Despite the price rise and a forward price-earnings multiple in the late teens falling to mid, based on forecasts for the 2013/14 years, Anite’s testing bonanza still looks rather early-stage. The evidence started to emerge later last year, for example the 8 November half-year trading update for the six months to end-October showing like-for-like handset testing revenues up about 60%, with similar performance expected in the second half due to an acceleration of demand in wireless testing.

The first half results then showed wireless growing to 84% of group revenue against 77% a year before, with the 4G phones element up from 24% to 45% of handset testing revenue. It was a bit confusing for long-term investors, how Anite’s first half-year growth rate was described as “exceptional” although the sense of a warning was counter-balanced by management adding: “our positioning in the wireless testing market as a whole... will provide the group with opportunities for sustainable growth in the coming years.”

Likewise the chief executive characterised the 2011/12 year as “exceptional” at prelims although Panmure Gordon is one broker raising its 2012/13 earnings per share forecast from 6.8p to 7.4p, and its target price from 146p to 161p – agreeing with Anite’s chief executive that “the fundamental drivers for all of our businesses continue to be favourable.”

Despite an aspect of blowing hot and cold like this, sales of mobile devices appear to have defied the post 2008-recession well enough, and their complexity evolves. So testing does look to be a fruitful area even if there is short-term variability, and its overall growth should in due course bolster Anite’s networks side as well as handsets.

In this context the travel systems side looks increasingly odd, so might be a disposal in due course – resulting in the group being slightly easier to understand, and a neater bid target.

If management’s reading of its market is correct, it can indeed be worth paying a P/E of 15-18 times – “growth at fair price” – as a stock-picking strategy. In future years the rating could also be maintained or squeezed higher as growth becomes scarcer to obtain in the stockmarket. Worries over revenue visibility may encourage profit-taking after the recent share price rise, and results, hence Anite merits watching for further buying opportunities.

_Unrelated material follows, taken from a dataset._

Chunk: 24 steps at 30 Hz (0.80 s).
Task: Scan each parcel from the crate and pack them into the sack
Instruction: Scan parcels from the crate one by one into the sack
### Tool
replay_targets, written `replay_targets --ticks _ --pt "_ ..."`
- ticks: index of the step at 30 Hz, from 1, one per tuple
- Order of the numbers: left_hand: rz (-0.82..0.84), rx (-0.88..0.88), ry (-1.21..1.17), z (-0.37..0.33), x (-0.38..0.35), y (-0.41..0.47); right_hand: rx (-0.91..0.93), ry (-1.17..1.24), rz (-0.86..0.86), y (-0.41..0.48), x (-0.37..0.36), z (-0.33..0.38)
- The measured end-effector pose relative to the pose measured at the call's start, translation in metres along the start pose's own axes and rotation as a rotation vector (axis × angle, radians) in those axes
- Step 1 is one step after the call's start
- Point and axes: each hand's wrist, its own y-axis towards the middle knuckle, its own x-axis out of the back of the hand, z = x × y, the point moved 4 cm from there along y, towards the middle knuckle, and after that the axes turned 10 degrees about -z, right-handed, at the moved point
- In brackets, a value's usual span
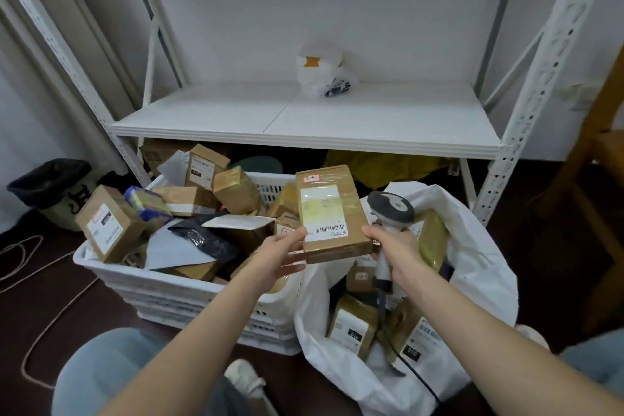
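Observation:
My left hand [282, 255] grips the near left corner of a brown cardboard parcel [332, 213], label and barcode facing up, held above the gap between crate and sack. My right hand [395, 246] grips the handle of a grey and white barcode scanner [391, 209], whose head sits just right of the parcel; its thumb touches the parcel's right edge. The white plastic crate [162, 287] on the left holds several boxes and mailers. The white sack [472, 280] on the right stands open with several brown parcels inside.
A white metal shelf [304, 125] stands behind the crate, with a white plastic bag [324, 73] on it. A dark-lined bin [50, 189] sits at far left. Thin cords [44, 324] run over the dark floor. My knees and a white shoe [246, 378] are at the bottom.

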Motion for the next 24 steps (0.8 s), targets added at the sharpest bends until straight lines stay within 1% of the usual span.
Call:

The balance sheet is goodwill and intangibles-oriented, as is typical for this kind of business, representing 76% of £92.1 million net assets. At end-April the ratio of current assets to current liabilities was quite tight at 1.2 times, mainly reflecting trade payable up from £30.5 million to £37.7 million, while receivables only rose by £1 million to £32.9 million. Debt has been eliminated although new facilities have been arranged: a £20 million credit facility and £5.0 million net overdraft facility.